> Information provided:
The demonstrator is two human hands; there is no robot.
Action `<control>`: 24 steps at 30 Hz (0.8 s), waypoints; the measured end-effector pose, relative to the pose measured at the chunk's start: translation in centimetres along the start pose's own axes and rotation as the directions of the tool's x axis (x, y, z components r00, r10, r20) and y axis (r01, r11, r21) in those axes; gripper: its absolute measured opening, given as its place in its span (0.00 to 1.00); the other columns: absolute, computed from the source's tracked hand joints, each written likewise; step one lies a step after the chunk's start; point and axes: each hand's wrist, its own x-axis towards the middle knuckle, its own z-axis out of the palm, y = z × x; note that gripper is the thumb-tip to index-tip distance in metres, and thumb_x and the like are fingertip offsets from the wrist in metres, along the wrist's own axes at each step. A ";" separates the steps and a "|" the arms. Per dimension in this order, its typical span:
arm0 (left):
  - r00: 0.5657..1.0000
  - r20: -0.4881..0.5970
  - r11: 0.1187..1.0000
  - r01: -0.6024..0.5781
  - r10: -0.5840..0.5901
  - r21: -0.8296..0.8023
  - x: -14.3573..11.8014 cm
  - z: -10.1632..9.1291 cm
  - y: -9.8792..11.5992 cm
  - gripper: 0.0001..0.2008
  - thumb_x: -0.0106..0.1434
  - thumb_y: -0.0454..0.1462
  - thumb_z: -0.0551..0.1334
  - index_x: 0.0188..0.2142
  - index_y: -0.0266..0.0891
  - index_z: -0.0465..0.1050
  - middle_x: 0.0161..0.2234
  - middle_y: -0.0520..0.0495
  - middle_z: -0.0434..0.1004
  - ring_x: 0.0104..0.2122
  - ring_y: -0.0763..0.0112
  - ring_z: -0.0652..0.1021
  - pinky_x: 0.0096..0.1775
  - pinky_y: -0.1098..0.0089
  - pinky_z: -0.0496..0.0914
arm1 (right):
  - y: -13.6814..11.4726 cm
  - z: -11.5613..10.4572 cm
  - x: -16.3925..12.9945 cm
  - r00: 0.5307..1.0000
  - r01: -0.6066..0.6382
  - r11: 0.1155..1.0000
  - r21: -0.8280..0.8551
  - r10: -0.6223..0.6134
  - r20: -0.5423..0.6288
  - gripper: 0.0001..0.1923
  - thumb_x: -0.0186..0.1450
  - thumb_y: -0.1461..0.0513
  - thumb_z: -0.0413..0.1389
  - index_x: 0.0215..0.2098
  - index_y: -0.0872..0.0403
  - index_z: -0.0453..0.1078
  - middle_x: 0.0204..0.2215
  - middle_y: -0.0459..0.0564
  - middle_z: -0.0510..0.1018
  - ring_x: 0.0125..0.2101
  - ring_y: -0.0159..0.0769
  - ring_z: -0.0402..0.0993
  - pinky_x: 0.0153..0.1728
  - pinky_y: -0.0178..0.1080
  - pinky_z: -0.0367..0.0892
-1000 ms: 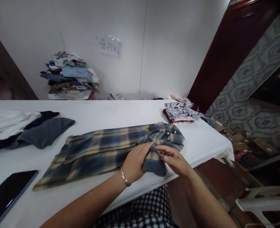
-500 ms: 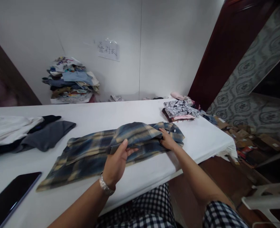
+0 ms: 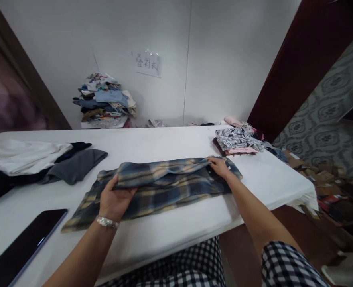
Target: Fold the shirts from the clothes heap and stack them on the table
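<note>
White table (image 3: 170,139) runs wide under wall. Plaid shirt (image 3: 164,187) lies flat across middle near front edge. Left end: white garment (image 3: 20,155) over dark ones, grey garment (image 3: 74,169) beside. Black tablet (image 3: 23,247) at front left corner. Folded patterned clothes (image 3: 236,140) stacked at right far end.
</note>
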 end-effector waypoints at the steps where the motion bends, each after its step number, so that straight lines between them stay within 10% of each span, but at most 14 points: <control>1: 1.000 0.008 1.000 -0.001 0.001 -0.006 -0.7 0.4 0.3 0.11 0.64 0.32 0.52 0.36 0.39 0.74 0.33 0.49 0.81 0.36 0.68 0.80 0.40 0.63 0.76 | -0.1 -0.6 0.2 1.000 -0.010 1.000 0.023 0.010 -0.014 0.11 0.58 0.63 0.50 0.32 0.54 0.74 0.36 0.49 0.79 0.37 0.37 0.73 0.44 0.39 0.67; 7: 0.997 0.078 0.996 -0.003 -0.004 0.087 -4.6 2.6 1.6 0.11 0.61 0.30 0.53 0.36 0.39 0.75 0.34 0.47 0.80 0.36 0.63 0.80 0.32 0.65 0.78 | -0.8 -4.3 2.4 0.992 -0.089 0.993 0.072 0.095 -0.083 0.18 0.59 0.50 0.51 0.30 0.56 0.71 0.24 0.45 0.74 0.26 0.33 0.68 0.30 0.34 0.64; 12: 0.988 -0.156 0.992 -0.002 0.022 0.127 0.0 -0.5 1.3 0.10 0.61 0.27 0.53 0.33 0.36 0.72 0.30 0.48 0.79 0.29 0.69 0.80 0.28 0.70 0.78 | -1.0 -2.5 5.4 0.988 -0.152 0.988 -0.024 0.152 -0.025 0.15 0.52 0.52 0.59 0.20 0.56 0.70 0.16 0.44 0.69 0.22 0.34 0.65 0.28 0.35 0.61; 19: 0.973 -0.217 0.947 -0.005 0.079 0.322 3.7 -3.4 1.6 0.11 0.58 0.25 0.57 0.39 0.37 0.71 0.36 0.48 0.78 0.33 0.71 0.79 0.32 0.73 0.77 | -0.4 -0.1 5.9 0.983 -0.184 0.980 -0.077 0.184 0.002 0.20 0.59 0.51 0.56 0.42 0.55 0.75 0.38 0.53 0.79 0.39 0.40 0.73 0.44 0.39 0.65; 24: 0.951 -0.026 0.488 -0.135 0.308 0.862 3.8 -3.9 2.7 0.36 0.50 0.33 0.67 0.58 0.49 0.60 0.59 0.45 0.65 0.52 0.55 0.73 0.47 0.59 0.73 | 0.9 -1.9 3.8 0.974 -0.211 0.976 -0.048 0.214 0.067 0.22 0.58 0.55 0.57 0.48 0.56 0.73 0.44 0.55 0.78 0.44 0.41 0.74 0.46 0.39 0.66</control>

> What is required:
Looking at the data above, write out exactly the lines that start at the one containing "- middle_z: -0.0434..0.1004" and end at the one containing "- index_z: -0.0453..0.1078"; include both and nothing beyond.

> Written response:
  - middle_z: -0.0434..0.1004
  - ring_x: 0.0104..0.2122
  - ring_y: -0.0763..0.0112
  - ring_z: -0.0652..0.1021
  - pinky_x: 0.0096..0.1775
  - pinky_y: -0.1098..0.0089
  - pinky_z: -0.0496..0.0914
arm1 (right):
  - y: -13.6814..11.4726 cm
  - z: -11.5613..10.4572 cm
  - x: -16.3925..12.9945 cm
  - r00: 0.5307..1.0000
  - r01: -0.6066..0.6382
  - r11: 0.1155..1.0000
  - r21: -0.8280..0.8551
  - r10: -0.6223..0.6134
  - r20: -0.5423..0.6288
  - gripper: 0.0001..0.1923
  - thumb_x: -0.0186..0.1450
  - thumb_y: -0.1461..0.0513
  - thumb_z: -0.0413..0.1389
  - index_x: 0.0215..0.2098
  - index_y: -0.0872..0.0403
  - index_z: -0.0453..0.1078

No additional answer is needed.